Miller took Leduc’s course in cell biology during his sophomore year and said that her course was “a very realistic exposure to how science is actually done.”
“I just thought that it was cool that she trusted her students enough to basically say, … ‘You don’t need a textbook, where everything has been packaged for you. You can look at the real way that scientists communicate,’” Miller added. “She treated us all as though we were apprentice scientists, that we were all scientists in trade.”
Two awards at the University have been named in honor of Leduc: the Elizabeth Leduc Award for Excellence in Teaching in the Life Sciences and the Elizabeth Leduc Prize in Cell Biology.
“If I am proud of any award I’ve been given during my time at Brown, it’s the fact that the very first year the (Elizabeth Leduc Award for Excellence in Teaching in the Life Sciences) was offered, I was the recipient,” Miller said.
Benjamin Styler ’21 received the Elizabeth Leduc Prize in Cell Biology in 2021. The award is given to a senior biology student in recognition for a “remarkable record and research achievements in Cell Biology,” according to the Biology Undergraduate Education website.
“Getting that award … really inspired me to keep moving forward in biology,” Styler said. “Having that support from people who knew (Leduc) and were … partially mentored by her … means a lot.”
Integrating women at Brown
Leduc taught at the University during a time when Pembroke College was still a separate entity from Brown and the ratio of male students to female students between both institutions was two to one, according to an interview with Leduc conducted under the Pembroke Center Oral History Project.
Leduc was invited to chair the committee that oversaw the merger between Pembroke and Brown. She was initially wary of the two colleges merging.
“I was sort of defending Pembroke,” Leduc said in the interview. “I had this wonderful image of Pembroke … (The female students) did get specialized advising. It was well known that it was the best.”
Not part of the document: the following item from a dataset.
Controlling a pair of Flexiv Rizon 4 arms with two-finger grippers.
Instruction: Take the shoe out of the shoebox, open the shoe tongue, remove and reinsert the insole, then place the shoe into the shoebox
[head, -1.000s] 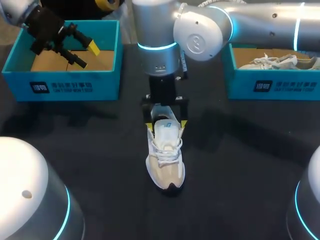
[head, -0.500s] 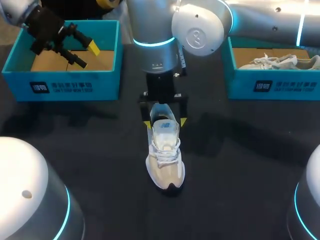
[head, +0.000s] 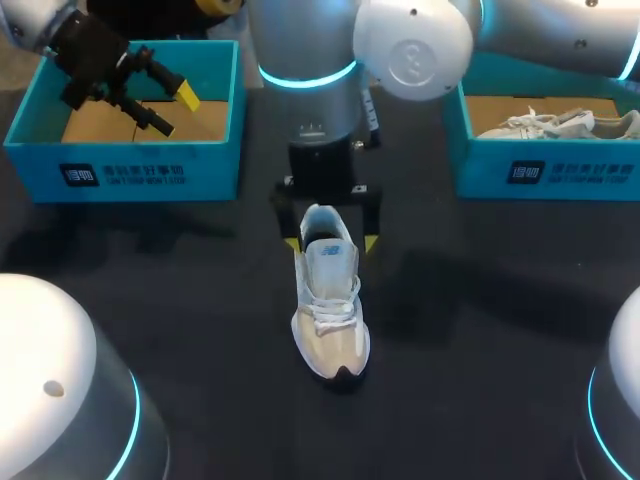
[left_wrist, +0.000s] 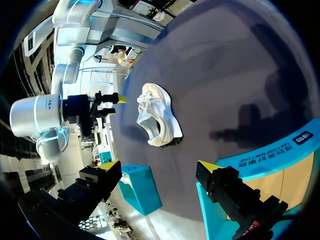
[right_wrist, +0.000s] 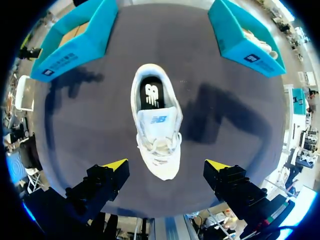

Leduc was convinced that merging the two was the right thing to do when some of her colleagues and students, men and women alike, expressed their desire for change.
“I came away from it with the feeling that the students, the women, were telling me, ‘We are different. We have been set apart by Brown’ ... Everything must be the same. That’s what they wanted,” Leduc said. “I think it’s been better since (Pembroke and Brown merged). It really has.”
Still, even with the merging of Pembroke and Brown in 1971, there were very few female members on the faculty.
Gerbi, who Leduc helped recruit to teach at the University in 1972, said “it was a welcome change to come and visit Brown and find that (Leduc) was not only at Brown, but already was a full professor and had an important administrative role.”
“I didn’t feel like I was going to have to be the first to break ground,” Gerbi added. “She had already gone ahead and done that.”
“It’s important to remember her as a pioneer. She’s not someone who would ever have said that she faced enormous discrimination or prejudice and so forth,” Miller said. “She probably did, but she was just the sort of person who felt, and for good reason, that she could overcome any of that with a smile and hard work. And by God, that’s exactly what she did.”
Clarification: This story has been updated to more accurately describe the relationship between Brown University and Pembroke College.
Correction: A previous version of this story incorrectly stated Leduc's title in the headline as the first woman full professor. In fact, she was the first woman full professor in a teaching position. The Herald regrets the error.